WORK REQUEST: Find the string "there" in the listing and report every line that has it.
----
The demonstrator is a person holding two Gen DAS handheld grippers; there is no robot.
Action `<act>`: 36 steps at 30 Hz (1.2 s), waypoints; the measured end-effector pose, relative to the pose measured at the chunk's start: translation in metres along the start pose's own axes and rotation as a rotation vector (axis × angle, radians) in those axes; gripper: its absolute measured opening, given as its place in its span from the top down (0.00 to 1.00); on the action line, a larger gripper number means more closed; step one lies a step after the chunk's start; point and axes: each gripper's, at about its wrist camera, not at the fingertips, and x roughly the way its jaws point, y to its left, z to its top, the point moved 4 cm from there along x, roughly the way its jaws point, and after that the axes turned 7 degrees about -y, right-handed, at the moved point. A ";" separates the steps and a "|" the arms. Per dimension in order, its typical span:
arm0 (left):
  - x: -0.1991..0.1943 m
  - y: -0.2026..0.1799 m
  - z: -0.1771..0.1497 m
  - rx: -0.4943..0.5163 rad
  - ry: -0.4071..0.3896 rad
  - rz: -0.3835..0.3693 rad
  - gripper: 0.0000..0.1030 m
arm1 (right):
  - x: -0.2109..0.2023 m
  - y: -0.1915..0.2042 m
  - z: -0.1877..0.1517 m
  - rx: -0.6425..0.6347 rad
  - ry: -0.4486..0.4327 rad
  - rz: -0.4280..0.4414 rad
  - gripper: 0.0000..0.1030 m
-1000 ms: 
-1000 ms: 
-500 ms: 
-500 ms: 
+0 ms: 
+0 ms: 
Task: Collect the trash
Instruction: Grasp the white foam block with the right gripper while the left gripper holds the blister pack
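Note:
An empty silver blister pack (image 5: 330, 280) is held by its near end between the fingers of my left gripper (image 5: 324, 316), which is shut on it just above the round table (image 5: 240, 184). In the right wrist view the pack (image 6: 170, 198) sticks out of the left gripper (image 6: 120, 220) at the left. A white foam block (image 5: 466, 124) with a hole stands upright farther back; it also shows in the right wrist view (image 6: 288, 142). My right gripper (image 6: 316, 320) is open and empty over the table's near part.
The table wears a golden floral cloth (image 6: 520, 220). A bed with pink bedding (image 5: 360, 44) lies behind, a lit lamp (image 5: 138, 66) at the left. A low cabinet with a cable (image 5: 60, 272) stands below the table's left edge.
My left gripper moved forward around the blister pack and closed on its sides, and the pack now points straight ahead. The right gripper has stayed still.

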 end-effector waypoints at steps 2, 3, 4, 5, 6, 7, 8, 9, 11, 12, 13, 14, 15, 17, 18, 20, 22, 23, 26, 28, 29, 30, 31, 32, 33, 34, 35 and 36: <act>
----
ANSWER TO THE EXERCISE:
The demonstrator is a person holding two Gen DAS handheld grippers; there is no robot.
Action `<act>`: 36 steps at 30 Hz (1.2 s), waypoints; the measured end-effector pose, relative to the pose measured at the chunk's start: translation in metres along the start pose's own axes and rotation as a rotation vector (axis × angle, radians) in those axes; gripper: its absolute measured opening, given as its place in its span from the top down (0.00 to 1.00); on the action line, a larger gripper number means more closed; step one lies a step after the chunk's start; point and axes: each gripper's, at about its wrist camera, not at the fingertips, and x roughly the way its jaws point, y to its left, z to its top, the point moved 4 cm from there along x, roughly the way its jaws point, and after that the axes turned 7 degrees about -y, right-handed, at the moved point. A ";" separates the steps and a "|" the arms. Per dimension in order, its typical span:

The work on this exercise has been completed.